**Exercise details:**
In the entries below, find the line with "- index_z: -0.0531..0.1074" and the line with "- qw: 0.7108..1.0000". Reproduce those two lines and every line between them exactly, and nothing more.

(Saved data entries)
————
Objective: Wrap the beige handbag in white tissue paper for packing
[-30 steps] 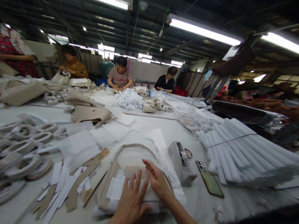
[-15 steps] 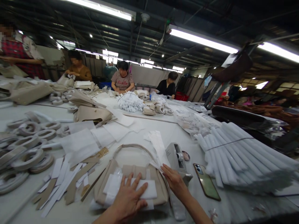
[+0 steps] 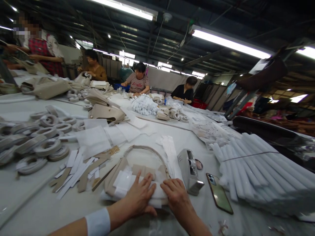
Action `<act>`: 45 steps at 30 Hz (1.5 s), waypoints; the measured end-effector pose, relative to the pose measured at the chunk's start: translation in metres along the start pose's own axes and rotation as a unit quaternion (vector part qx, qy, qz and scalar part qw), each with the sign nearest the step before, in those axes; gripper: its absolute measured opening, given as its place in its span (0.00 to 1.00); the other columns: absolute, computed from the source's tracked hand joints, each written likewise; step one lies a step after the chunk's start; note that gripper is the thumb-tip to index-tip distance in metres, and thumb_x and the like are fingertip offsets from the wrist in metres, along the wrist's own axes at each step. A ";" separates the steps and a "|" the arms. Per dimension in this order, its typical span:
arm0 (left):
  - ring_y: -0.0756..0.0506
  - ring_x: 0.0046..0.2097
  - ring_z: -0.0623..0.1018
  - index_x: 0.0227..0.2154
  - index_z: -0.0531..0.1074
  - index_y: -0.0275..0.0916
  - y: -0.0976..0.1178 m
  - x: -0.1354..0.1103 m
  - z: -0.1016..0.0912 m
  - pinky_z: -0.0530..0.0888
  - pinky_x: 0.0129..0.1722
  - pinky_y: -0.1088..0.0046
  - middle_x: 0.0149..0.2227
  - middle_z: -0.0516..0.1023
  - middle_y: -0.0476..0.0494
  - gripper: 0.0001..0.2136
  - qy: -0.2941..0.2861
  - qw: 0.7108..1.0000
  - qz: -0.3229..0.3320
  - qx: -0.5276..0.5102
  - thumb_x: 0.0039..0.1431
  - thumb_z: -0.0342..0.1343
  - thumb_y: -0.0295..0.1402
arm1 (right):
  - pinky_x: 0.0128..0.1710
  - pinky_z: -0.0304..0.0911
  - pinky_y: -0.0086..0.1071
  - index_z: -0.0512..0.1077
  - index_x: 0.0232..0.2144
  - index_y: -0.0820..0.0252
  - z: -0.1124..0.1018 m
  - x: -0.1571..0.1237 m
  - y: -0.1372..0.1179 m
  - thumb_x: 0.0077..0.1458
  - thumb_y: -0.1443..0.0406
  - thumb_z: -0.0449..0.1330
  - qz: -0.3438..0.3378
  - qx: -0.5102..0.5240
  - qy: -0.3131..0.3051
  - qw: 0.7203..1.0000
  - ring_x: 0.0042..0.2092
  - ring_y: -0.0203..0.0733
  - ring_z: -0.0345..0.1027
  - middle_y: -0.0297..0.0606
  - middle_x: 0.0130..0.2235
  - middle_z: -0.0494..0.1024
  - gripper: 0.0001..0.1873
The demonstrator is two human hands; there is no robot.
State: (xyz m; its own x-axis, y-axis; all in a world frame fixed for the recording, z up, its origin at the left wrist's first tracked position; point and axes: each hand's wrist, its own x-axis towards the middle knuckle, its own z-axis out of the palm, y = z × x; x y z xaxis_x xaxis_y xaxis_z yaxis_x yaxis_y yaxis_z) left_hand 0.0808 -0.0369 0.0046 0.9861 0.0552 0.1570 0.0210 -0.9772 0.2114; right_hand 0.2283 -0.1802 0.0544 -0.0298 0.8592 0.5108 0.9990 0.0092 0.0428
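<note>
A beige handbag (image 3: 112, 183) lies flat on the table in front of me, its curved handle (image 3: 145, 148) pointing away. White packing sheets (image 3: 122, 180) cover part of its front. My left hand (image 3: 141, 193) rests on them with its fingers stretched out and the thumb apart. At the bag's right side my right hand (image 3: 176, 195) has its fingers bent close together on a thin white wrapping sheet (image 3: 159, 194) that lies over the bag's edge. The hands hide the bag's lower right part.
Right of the bag stand a grey tape dispenser (image 3: 188, 170) and a phone (image 3: 219, 193). Beyond them lies a tied bundle of white foam tubes (image 3: 256, 164). Paper strips (image 3: 76, 170) and rolled beige straps (image 3: 48, 147) lie left. Several people work across the table.
My right hand has moved left onto the bag's right side, and the thin white sheet now covers that edge. My left hand has shifted slightly right. The view has turned a little left.
</note>
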 end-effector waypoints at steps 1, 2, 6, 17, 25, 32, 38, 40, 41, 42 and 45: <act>0.31 0.65 0.52 0.62 0.54 0.36 0.000 0.001 0.002 0.47 0.60 0.38 0.63 0.55 0.25 0.43 -0.007 1.000 -0.007 0.000 0.52 0.42 0.65 | 0.40 0.57 0.38 0.72 0.36 0.57 0.007 -0.007 -0.003 0.56 0.74 0.50 -0.012 -0.012 0.011 1.000 0.35 0.43 0.64 0.38 0.33 0.74 0.13; 0.32 0.65 0.53 0.62 0.54 0.37 0.001 0.001 0.005 0.50 0.59 0.39 0.63 0.55 0.26 0.41 -0.013 1.000 -0.016 0.001 0.54 0.42 0.63 | 0.38 0.56 0.38 0.71 0.35 0.57 0.013 -0.014 -0.005 0.57 0.73 0.49 -0.020 -0.025 0.023 0.999 0.33 0.42 0.62 0.37 0.31 0.72 0.12; 0.33 0.65 0.54 0.62 0.55 0.38 0.002 0.002 0.016 0.52 0.60 0.43 0.64 0.54 0.27 0.34 -0.011 0.999 -0.035 0.026 0.60 0.45 0.56 | 0.34 0.54 0.36 0.71 0.30 0.58 0.030 -0.034 -0.015 0.60 0.72 0.48 -0.017 -0.087 0.040 0.995 0.29 0.41 0.58 0.36 0.27 0.67 0.13; 0.32 0.65 0.54 0.61 0.55 0.37 0.009 0.003 0.013 0.57 0.57 0.39 0.67 0.45 0.30 0.34 -0.002 0.998 -0.060 0.016 0.58 0.52 0.52 | 0.35 0.65 0.36 0.68 0.48 0.64 0.017 -0.044 -0.037 0.61 0.76 0.44 0.033 0.016 0.052 0.998 0.33 0.43 0.65 0.41 0.31 0.73 0.19; 0.36 0.67 0.49 0.59 0.58 0.35 0.004 0.008 0.006 0.50 0.61 0.44 0.65 0.54 0.34 0.28 -0.002 0.997 0.055 0.047 0.64 0.43 0.50 | 0.34 0.63 0.35 0.73 0.38 0.60 0.021 -0.049 -0.055 0.61 0.72 0.50 0.062 0.010 0.036 0.997 0.32 0.42 0.65 0.39 0.29 0.73 0.12; 0.36 0.62 0.61 0.58 0.59 0.29 0.008 0.006 0.010 0.55 0.61 0.56 0.61 0.61 0.27 0.28 -0.022 0.996 0.062 0.057 0.63 0.49 0.46 | 0.40 0.65 0.37 0.70 0.47 0.60 -0.017 -0.046 -0.043 0.64 0.63 0.50 0.071 0.136 -0.038 0.987 0.37 0.43 0.70 0.41 0.35 0.78 0.14; 0.35 0.64 0.58 0.61 0.55 0.29 0.009 0.000 0.020 0.52 0.62 0.54 0.62 0.58 0.27 0.27 -0.009 0.995 0.069 0.074 0.65 0.47 0.41 | 0.55 0.57 0.48 0.65 0.55 0.60 -0.004 -0.026 -0.015 0.65 0.65 0.46 0.086 0.066 -0.088 0.990 0.56 0.48 0.63 0.45 0.52 0.73 0.19; 0.35 0.64 0.57 0.61 0.54 0.29 0.008 -0.002 0.025 0.52 0.62 0.52 0.62 0.57 0.26 0.28 0.000 0.994 0.081 0.078 0.65 0.47 0.42 | 0.57 0.54 0.51 0.65 0.56 0.60 0.016 -0.033 -0.014 0.64 0.65 0.47 0.068 0.052 -0.096 0.992 0.57 0.49 0.63 0.45 0.53 0.72 0.20; 0.34 0.64 0.57 0.61 0.53 0.28 0.006 -0.003 0.026 0.52 0.62 0.51 0.62 0.57 0.25 0.29 0.006 0.993 0.089 0.078 0.65 0.46 0.44 | 0.58 0.52 0.52 0.64 0.56 0.60 0.026 -0.039 -0.014 0.64 0.65 0.47 0.061 0.045 -0.090 0.993 0.57 0.49 0.62 0.45 0.54 0.72 0.20; 0.34 0.64 0.56 0.61 0.53 0.27 0.004 -0.003 0.027 0.52 0.63 0.51 0.62 0.57 0.24 0.30 0.011 0.992 0.099 0.074 0.64 0.46 0.46 | 0.59 0.51 0.53 0.63 0.57 0.61 0.034 -0.045 -0.014 0.63 0.65 0.48 0.054 0.037 -0.080 0.995 0.57 0.49 0.62 0.46 0.54 0.72 0.21; 0.35 0.64 0.57 0.60 0.56 0.28 -0.001 -0.002 0.023 0.54 0.63 0.54 0.62 0.59 0.26 0.31 0.020 0.993 0.110 0.027 0.64 0.45 0.49 | 0.61 0.48 0.53 0.58 0.60 0.62 0.049 -0.061 -0.012 0.64 0.65 0.48 0.039 0.023 -0.059 0.997 0.59 0.49 0.59 0.47 0.56 0.70 0.23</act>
State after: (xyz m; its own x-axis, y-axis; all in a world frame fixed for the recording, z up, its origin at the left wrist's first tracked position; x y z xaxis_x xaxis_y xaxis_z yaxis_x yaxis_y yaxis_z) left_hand 0.0826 -0.0406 -0.0182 0.9605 -0.1531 0.2323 -0.1837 -0.9761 0.1164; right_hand 0.2200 -0.2077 -0.0198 0.0495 0.9125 0.4061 0.9987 -0.0390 -0.0341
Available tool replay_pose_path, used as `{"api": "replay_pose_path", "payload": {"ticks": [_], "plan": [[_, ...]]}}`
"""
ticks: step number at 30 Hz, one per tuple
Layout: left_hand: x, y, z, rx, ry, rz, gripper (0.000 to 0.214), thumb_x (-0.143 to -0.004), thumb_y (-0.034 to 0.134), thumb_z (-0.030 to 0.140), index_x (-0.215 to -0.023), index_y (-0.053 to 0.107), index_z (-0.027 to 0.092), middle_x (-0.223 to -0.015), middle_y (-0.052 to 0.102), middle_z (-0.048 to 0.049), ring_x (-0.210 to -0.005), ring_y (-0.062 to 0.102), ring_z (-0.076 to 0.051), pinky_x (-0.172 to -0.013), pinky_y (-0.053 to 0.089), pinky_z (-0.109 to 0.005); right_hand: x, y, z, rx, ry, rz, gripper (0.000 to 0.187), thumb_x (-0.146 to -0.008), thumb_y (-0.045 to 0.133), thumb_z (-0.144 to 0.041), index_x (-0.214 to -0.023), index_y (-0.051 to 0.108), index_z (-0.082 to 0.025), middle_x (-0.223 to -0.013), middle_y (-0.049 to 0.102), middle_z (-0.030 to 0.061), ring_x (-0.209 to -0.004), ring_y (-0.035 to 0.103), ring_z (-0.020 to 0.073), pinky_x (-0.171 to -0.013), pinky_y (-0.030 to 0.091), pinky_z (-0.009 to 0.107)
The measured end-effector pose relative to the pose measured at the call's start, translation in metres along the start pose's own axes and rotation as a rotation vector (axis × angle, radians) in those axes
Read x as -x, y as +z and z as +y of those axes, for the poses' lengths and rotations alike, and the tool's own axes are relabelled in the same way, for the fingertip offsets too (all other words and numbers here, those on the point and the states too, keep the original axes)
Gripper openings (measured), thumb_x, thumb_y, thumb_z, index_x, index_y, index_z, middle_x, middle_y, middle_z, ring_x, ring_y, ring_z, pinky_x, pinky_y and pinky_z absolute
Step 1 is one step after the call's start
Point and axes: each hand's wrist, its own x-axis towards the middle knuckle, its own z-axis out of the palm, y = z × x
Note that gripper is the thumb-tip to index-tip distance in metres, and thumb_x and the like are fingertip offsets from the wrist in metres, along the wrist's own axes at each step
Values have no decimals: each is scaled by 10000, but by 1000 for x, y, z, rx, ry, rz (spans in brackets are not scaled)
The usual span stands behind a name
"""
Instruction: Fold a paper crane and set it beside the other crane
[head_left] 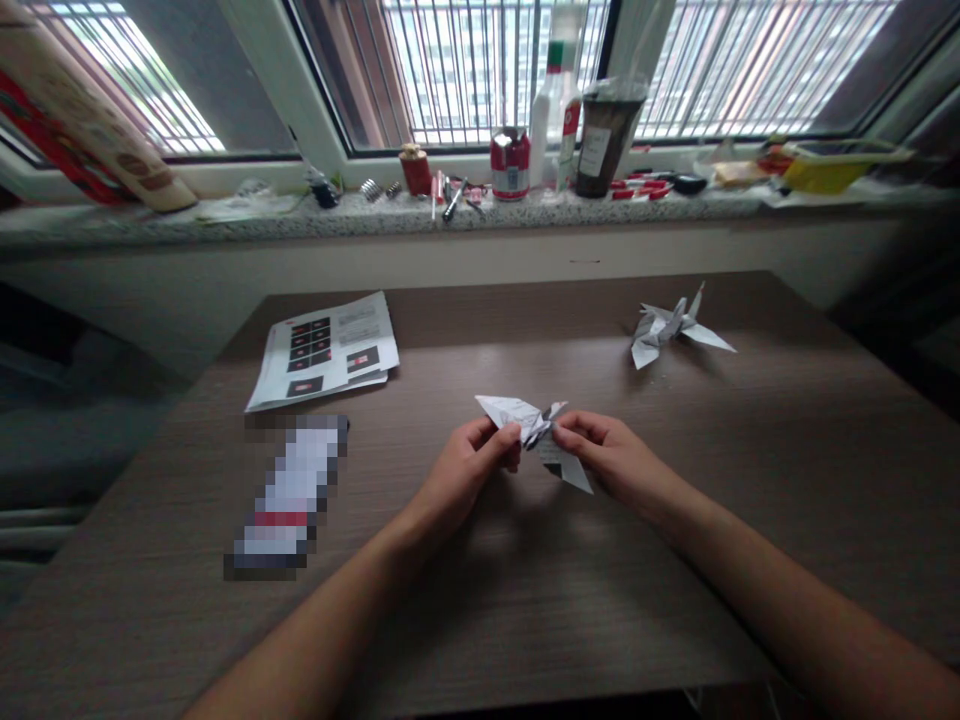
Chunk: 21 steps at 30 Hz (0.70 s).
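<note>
Between my two hands, just above the middle of the table, is a folded paper crane [568, 466] of white printed paper with its wings spread. My left hand [474, 452] pinches its left side between thumb and fingers. On the other side, my right hand [604, 447] closes thumb and fingertips on the paper near the centre. Parts of the folds are hidden behind my fingers. A second paper crane [675, 325], also of white printed paper, rests on the table farther back to the right, apart from both hands.
Printed sheets [360, 325] lie stacked at the back left of the brown table [465, 620]. Nearer me is a phone-shaped object [289, 495], blurred by pixels. Along the windowsill [262, 230] stand a red can [510, 165], a clear bottle [551, 125], a dark cup [604, 140] and small items.
</note>
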Motion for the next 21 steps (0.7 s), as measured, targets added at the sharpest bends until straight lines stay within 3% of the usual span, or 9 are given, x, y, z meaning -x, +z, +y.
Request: {"api": "replay_pose_path", "payload": {"ticks": [9, 16, 21], "plan": [[0, -4, -1, -83, 36, 22, 356, -932, 701, 514, -917, 689, 159, -806, 602, -40, -736, 512, -167, -690, 405, -289, 3, 0, -6, -37, 7, -42, 334, -895, 753, -542, -913, 684, -215, -862, 664, 16, -749, 582, 166, -719, 442, 308], [2, -3, 13, 40, 42, 50, 358, -897, 751, 487, -1061, 665, 180, -943, 669, -57, -816, 599, -184, -750, 480, -296, 3, -9, -13, 187, -35, -63, 317, -910, 733, -528, -855, 676, -221, -811, 647, 7, -720, 550, 156, -698, 429, 303], [4, -8, 25, -184, 3, -75, 344, -907, 755, 485, -928, 696, 146, -788, 634, -35, -722, 560, -157, -688, 444, -269, 3, -11, -16, 226, -47, -53, 353, -908, 723, -559, -874, 684, -209, -805, 646, 21, -718, 560, 163, -661, 426, 305]]}}
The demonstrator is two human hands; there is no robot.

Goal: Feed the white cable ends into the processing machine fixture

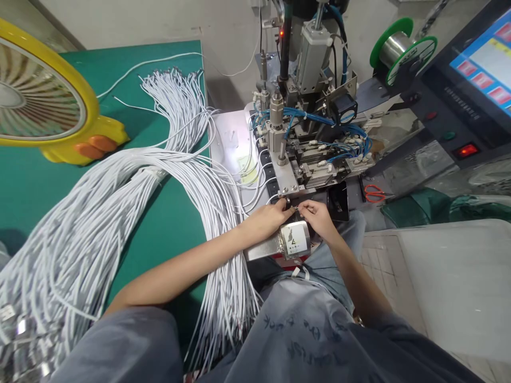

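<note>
My left hand [271,217] and my right hand [317,215] meet at the front edge of a small metal machine [303,159], fingers pinched together. Between them they hold the end of a thin white cable [261,199] at the machine's fixture; the tip itself is too small to make out. Just below the hands sits a shiny metal cover with a warning label [295,240]. A thick bundle of white cables [120,213] lies across the green table [40,186] to the left and drapes over its edge by my lap.
A yellow fan [43,101] stands at the far left on the table. A green spool of wire [403,50] and a control panel with a touch screen [479,74] are at the right. Red-handled scissors [373,193] lie right of the machine. A translucent bin [459,287] sits at lower right.
</note>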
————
**Answer to this problem:**
  - index_z: -0.0531..0.1074
  - index_y: -0.0275..0.0916
  - y: -0.0976..0.1178 m
  - x: -0.1354..0.1103 m
  - z: -0.1016..0.0912 m
  - pinky_z: -0.0530..0.0888
  - pinky_x: 0.0129..0.1722
  - pinky_y: -0.1088..0.0046
  - middle_x: 0.0149..0.2227
  - middle_z: -0.0516..0.1023
  - middle_y: -0.0476..0.0494
  - gripper: 0.0001..0.2136
  - qy: -0.2941..0.2861
  - qw: 0.7108..1.0000

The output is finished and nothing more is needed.